Update on Alzheimer's Research and Clinical Trials

advertisement
Update on Alzheimer’s Research
and Clinical Trials
Dr Cathy Short
Neurologist
Memory Disorders Unit
Department of Neurology
The Queen Elizabeth Hospital
September 2015
INTRODUCTION
• There are more than 342,800 Australians living with dementia
• This number is likely to approach 1 million by 2050 unless
there is a significant breakthrough in treatment
• As of 2015, there are 46.8 million people with dementia
worldwide
• This number is expected to double every 20 years to approx.
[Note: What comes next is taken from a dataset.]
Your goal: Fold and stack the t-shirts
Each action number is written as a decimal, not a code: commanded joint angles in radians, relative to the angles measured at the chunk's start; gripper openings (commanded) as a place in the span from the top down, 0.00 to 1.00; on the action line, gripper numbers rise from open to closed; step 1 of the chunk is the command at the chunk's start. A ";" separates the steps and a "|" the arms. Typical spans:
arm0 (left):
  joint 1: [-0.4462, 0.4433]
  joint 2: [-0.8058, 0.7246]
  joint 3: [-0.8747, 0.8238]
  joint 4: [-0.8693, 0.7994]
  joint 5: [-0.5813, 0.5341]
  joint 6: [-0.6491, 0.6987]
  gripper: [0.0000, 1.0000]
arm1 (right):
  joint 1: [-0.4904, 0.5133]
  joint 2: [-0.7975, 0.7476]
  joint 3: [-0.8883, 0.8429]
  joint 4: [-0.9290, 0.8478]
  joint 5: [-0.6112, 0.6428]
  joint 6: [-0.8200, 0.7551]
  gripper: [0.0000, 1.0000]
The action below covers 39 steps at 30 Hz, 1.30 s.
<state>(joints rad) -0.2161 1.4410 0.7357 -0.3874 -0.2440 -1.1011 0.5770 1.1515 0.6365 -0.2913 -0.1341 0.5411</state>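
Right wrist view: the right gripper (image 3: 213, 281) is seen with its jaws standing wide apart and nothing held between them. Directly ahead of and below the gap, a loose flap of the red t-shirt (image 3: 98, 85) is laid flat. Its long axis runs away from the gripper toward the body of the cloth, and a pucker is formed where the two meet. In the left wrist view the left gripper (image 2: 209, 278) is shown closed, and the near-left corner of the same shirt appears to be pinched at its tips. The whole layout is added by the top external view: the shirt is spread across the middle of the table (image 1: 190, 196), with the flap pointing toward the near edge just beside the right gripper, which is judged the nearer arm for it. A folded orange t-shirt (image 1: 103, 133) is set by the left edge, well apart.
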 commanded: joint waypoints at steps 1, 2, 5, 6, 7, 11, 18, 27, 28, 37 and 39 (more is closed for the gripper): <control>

74.7 million people in 2030 and 131.5 million in 2050
• Total estimated worldwide cost of dementia as of 2015 is
US$818 billion
• This cost has increased by 35% since it was last estimated in
2010
AD Research
AD research continues both here and internationally in many different
areas
We will review some of the following:
• treatment - drugs
- non- pharmacological therapies
• prevention - epidemiology
- risk factors
• diagnosis - Genetics
- biomarkers (imaging, CSF, serum)
Current medication for AD
• 24 years after the first descriptions of the therapeutic
benefits of tacrine ( one of the first AChEI’s) we still only
have symptomatic therapies for AD.
• Only 4 drugs are regularly used for AD: donepezil,
galantamine, rivastigmine and memantine.
• No new drug has been marketed for nearly 20 years
• One of the major obstacles to progress in this field is a
lack of understanding as to exactly what causes AD
Alzheimer’s Disease Theories
• A number of theories have been proposed to explain the
cause of AD but to date, no one theory can adequately
explain all aspects of the disease
• Precise mechanisms for AD progression are also unclear
• There are 3 major theories (Cholinergic, Amyloid, Tau)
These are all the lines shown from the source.